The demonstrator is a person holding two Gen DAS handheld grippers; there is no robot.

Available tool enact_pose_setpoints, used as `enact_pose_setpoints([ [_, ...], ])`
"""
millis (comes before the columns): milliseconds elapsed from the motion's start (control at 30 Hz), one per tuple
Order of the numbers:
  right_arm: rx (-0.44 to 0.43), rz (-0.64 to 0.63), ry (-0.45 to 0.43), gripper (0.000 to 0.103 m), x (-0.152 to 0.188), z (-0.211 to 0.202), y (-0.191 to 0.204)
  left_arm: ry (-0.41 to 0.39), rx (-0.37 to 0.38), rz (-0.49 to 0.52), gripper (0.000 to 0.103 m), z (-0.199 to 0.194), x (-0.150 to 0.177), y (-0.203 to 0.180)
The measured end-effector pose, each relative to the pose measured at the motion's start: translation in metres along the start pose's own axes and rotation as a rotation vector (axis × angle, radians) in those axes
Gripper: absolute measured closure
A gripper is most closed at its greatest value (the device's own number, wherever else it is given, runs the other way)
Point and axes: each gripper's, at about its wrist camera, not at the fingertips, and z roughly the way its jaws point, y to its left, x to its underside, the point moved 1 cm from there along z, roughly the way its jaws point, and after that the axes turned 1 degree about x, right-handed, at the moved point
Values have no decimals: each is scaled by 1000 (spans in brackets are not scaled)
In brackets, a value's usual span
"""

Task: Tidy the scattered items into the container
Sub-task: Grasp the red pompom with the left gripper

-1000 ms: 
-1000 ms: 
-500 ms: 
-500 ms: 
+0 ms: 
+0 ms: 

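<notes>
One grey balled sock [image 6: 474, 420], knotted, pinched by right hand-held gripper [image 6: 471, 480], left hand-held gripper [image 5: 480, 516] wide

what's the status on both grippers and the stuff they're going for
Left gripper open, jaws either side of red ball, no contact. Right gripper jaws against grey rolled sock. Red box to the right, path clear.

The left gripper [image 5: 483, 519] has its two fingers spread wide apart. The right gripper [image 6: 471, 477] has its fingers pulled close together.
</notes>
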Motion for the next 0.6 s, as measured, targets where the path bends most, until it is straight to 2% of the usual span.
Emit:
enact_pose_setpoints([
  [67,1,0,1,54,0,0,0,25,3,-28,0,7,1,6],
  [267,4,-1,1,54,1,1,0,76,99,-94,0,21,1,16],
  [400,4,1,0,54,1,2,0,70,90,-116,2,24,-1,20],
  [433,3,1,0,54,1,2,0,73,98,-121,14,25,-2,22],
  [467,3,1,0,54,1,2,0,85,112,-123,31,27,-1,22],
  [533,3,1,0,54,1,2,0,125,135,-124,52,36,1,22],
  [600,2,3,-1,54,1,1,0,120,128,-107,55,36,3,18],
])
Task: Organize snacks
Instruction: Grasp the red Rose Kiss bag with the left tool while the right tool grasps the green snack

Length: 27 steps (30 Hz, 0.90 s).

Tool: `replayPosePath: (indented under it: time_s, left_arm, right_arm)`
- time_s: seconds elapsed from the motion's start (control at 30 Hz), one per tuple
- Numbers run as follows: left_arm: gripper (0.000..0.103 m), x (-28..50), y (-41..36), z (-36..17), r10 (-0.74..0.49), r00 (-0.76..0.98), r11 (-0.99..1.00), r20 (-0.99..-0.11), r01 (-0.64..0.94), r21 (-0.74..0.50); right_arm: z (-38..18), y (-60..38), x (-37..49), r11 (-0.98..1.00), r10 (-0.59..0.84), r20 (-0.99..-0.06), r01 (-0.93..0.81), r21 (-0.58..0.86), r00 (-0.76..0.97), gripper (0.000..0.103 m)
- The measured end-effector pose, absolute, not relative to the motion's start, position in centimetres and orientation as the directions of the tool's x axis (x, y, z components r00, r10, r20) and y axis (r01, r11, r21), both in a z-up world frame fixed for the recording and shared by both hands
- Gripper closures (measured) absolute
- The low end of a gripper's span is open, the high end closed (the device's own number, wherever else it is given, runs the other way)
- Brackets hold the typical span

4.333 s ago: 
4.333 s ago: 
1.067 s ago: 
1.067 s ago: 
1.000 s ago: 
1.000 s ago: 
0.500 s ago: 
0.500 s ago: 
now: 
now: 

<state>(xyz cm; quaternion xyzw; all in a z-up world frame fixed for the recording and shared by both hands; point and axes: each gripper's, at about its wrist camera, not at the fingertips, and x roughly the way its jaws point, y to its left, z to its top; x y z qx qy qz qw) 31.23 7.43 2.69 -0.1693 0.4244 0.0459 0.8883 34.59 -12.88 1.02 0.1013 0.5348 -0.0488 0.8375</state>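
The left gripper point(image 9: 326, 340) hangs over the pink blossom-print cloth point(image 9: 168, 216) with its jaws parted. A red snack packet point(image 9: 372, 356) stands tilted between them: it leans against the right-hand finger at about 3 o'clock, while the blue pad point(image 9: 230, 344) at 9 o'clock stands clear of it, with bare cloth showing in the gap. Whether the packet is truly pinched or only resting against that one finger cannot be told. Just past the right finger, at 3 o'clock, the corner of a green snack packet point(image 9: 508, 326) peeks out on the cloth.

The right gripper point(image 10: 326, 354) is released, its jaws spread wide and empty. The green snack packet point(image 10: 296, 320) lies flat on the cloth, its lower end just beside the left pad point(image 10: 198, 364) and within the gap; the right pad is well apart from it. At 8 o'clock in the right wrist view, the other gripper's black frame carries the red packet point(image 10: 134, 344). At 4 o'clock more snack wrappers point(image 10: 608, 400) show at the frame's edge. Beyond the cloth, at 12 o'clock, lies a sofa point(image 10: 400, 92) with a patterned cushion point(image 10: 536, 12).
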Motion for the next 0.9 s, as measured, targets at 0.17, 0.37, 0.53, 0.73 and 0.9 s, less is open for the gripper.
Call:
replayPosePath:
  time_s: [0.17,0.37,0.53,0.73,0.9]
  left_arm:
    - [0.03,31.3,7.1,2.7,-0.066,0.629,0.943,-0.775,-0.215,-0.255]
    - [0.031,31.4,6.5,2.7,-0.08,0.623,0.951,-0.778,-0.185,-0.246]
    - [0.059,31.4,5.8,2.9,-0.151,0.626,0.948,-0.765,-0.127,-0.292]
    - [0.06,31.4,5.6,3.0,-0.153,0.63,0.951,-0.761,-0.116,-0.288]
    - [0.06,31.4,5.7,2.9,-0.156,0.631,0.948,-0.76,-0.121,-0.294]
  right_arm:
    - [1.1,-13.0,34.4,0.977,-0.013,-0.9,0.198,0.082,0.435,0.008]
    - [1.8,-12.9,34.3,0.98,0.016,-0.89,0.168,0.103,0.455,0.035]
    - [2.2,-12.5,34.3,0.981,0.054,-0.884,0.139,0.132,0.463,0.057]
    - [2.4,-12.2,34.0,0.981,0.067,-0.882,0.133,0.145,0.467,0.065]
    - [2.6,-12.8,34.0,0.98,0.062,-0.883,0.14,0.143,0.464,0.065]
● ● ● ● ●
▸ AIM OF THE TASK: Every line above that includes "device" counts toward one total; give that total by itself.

▸ TASK RESULT: 2